START PROVIDED RECORDS
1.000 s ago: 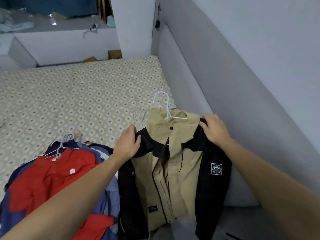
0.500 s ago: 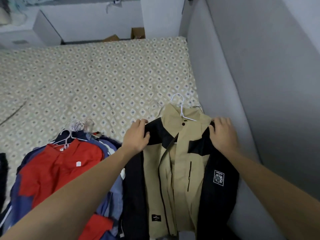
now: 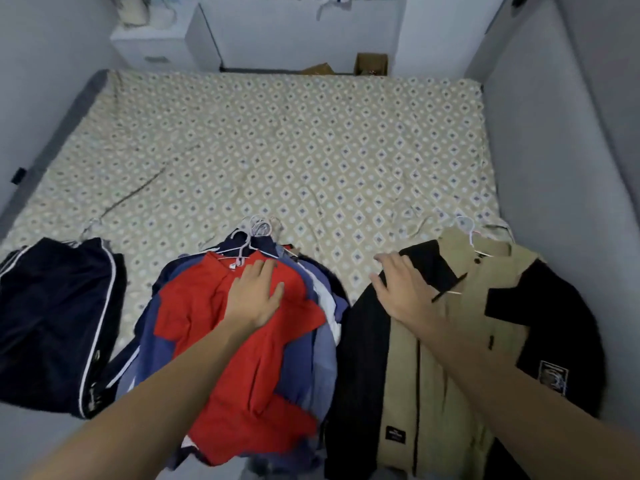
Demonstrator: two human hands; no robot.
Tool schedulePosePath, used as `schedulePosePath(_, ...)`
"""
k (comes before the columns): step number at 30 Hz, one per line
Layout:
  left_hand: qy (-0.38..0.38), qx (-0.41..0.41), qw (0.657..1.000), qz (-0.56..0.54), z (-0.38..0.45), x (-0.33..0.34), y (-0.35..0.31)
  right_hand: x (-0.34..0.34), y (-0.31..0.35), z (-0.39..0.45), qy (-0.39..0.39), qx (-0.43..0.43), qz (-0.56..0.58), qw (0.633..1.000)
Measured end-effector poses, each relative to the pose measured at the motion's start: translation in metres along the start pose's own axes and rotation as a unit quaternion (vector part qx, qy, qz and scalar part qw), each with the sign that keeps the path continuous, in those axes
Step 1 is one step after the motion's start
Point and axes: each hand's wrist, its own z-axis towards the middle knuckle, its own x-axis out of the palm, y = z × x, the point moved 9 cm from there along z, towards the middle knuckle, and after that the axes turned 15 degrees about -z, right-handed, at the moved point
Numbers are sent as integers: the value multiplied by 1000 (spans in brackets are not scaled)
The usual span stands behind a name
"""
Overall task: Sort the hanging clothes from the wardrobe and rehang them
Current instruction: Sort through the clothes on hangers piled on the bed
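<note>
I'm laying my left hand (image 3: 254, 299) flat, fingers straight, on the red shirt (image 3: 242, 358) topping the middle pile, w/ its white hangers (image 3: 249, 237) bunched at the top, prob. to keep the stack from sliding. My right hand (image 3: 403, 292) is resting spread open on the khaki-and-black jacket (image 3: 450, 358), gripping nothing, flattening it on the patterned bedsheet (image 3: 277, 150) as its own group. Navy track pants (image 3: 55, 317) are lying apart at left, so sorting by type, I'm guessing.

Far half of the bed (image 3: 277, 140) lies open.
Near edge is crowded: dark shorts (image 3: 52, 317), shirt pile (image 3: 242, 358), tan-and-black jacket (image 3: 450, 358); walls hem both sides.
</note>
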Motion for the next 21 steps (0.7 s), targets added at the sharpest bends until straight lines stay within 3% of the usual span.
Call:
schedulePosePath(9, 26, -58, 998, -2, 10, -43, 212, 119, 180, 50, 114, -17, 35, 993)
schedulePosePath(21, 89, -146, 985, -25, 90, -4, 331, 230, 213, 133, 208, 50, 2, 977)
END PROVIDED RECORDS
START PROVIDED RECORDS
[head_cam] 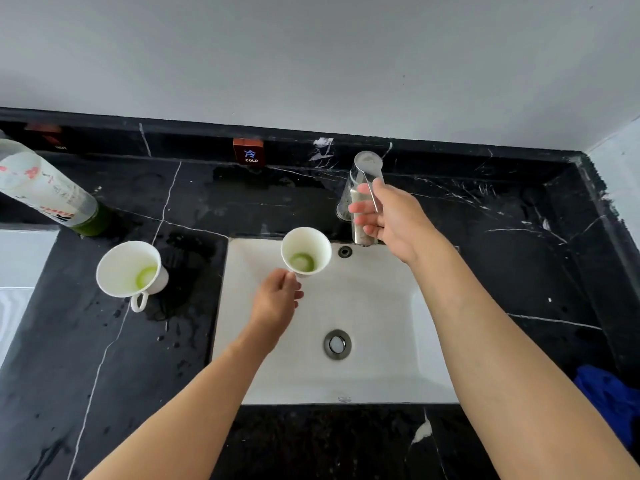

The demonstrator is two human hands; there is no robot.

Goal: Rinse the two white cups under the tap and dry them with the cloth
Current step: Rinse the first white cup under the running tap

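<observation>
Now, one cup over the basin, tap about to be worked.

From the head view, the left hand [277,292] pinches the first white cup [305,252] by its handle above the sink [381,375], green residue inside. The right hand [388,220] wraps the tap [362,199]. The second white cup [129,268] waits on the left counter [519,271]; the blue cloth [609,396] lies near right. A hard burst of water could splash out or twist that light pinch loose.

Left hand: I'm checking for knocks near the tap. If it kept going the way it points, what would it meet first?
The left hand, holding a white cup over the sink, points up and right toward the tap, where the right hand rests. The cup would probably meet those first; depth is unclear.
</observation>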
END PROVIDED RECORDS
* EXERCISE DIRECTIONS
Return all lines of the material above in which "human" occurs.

* RESPONSE FOR THIS EXERCISE
Demonstrator: two human hands; no robot.
The demonstrator is two human hands; there is no robot.

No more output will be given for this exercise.